### What is being asked
State how many lines in the listing contain the string "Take", and add nothing to that number.

### Records supplied
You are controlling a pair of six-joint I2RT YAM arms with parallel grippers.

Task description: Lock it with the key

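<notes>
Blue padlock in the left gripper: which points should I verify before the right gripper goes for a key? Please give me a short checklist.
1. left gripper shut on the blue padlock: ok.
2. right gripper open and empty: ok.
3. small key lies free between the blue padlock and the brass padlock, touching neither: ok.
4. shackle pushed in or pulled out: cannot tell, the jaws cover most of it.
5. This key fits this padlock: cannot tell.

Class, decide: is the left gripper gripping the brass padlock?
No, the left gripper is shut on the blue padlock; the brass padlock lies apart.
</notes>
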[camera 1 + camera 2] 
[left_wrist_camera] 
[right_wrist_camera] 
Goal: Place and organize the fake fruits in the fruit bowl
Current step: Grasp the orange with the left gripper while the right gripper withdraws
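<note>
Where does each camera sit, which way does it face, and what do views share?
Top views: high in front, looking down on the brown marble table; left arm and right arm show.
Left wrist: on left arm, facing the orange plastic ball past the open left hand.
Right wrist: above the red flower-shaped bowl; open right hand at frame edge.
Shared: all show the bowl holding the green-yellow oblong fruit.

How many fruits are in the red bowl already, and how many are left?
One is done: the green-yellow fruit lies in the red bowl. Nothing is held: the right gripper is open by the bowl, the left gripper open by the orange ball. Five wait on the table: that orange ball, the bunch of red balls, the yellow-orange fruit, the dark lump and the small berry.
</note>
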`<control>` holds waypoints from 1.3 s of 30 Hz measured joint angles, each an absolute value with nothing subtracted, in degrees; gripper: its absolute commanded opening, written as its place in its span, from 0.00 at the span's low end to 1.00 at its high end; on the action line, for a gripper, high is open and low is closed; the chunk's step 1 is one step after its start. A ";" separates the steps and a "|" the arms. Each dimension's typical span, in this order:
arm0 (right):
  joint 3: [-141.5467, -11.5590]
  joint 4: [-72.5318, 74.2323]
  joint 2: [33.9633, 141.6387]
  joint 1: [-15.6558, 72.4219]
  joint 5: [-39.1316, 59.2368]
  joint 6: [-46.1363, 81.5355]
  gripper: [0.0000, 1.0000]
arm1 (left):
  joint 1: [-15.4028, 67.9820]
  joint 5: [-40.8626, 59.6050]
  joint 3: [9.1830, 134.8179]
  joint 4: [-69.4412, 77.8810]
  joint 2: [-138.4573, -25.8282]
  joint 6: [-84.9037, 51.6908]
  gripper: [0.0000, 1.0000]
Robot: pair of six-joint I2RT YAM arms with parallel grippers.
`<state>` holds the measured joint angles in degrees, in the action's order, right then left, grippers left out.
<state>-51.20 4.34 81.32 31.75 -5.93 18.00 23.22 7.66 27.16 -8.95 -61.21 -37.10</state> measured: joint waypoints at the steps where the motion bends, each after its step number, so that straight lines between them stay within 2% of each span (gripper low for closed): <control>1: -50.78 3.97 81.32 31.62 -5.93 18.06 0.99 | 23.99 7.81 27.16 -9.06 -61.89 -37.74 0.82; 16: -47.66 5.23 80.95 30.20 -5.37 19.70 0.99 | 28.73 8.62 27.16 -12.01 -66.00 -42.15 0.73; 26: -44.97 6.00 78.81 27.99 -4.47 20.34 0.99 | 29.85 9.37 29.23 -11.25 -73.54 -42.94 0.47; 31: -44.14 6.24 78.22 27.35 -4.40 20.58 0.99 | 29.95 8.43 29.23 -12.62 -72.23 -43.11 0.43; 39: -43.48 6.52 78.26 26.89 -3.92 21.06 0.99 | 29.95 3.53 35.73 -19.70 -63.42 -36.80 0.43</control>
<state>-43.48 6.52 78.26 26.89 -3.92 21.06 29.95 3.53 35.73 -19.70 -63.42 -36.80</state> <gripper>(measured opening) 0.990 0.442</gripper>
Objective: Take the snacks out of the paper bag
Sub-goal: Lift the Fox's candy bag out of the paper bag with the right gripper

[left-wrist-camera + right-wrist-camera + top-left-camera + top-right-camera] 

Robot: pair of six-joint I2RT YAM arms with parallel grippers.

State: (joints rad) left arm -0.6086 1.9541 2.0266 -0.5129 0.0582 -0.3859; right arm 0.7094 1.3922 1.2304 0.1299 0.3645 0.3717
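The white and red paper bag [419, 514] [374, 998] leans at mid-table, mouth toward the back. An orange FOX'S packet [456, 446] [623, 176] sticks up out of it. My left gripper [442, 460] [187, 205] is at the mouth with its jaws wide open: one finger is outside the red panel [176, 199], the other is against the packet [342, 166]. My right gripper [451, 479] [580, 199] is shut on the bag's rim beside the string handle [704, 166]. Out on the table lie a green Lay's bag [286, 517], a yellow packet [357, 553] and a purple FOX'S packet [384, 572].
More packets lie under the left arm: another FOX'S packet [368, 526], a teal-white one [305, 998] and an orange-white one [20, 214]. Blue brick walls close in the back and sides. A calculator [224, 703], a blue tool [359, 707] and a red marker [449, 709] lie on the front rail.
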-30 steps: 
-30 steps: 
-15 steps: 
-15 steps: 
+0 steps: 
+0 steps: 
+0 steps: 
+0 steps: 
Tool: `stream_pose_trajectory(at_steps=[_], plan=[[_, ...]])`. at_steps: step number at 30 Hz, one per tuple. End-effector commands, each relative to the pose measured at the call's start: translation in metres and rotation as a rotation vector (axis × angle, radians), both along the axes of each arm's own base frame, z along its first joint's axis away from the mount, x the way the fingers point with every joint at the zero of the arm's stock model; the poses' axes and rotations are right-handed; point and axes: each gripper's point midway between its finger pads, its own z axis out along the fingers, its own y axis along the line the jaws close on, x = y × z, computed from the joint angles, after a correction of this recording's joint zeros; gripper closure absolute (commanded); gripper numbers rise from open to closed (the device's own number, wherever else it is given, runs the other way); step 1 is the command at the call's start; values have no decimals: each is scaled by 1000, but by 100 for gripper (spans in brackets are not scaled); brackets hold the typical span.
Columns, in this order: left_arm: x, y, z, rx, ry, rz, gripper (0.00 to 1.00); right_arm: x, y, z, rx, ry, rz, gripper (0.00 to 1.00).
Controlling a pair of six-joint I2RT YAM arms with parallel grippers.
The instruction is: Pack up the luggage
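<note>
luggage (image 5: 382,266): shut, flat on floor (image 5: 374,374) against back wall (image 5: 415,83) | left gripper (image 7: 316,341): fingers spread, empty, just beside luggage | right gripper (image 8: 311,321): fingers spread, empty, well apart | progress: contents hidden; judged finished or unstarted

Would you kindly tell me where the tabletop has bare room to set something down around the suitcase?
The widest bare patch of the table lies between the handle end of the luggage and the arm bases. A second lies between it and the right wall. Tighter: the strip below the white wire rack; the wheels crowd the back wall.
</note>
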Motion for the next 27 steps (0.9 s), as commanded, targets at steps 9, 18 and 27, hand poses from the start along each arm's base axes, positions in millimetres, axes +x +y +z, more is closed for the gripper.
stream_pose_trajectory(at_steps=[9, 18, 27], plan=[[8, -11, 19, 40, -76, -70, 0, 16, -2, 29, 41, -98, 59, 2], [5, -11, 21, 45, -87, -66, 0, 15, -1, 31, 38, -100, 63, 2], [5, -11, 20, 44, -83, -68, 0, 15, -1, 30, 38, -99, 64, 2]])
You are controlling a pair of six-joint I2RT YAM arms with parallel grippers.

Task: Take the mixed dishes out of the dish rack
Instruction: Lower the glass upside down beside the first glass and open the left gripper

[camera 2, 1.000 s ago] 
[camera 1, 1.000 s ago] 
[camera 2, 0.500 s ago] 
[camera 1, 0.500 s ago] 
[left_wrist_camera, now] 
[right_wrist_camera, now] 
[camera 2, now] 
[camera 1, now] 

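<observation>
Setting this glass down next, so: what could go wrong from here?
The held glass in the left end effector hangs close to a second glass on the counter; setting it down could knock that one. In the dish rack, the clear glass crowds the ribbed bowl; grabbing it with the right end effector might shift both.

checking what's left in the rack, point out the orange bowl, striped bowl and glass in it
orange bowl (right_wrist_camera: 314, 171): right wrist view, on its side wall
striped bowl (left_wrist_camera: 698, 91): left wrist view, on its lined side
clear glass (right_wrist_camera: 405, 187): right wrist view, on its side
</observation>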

### Written answer
2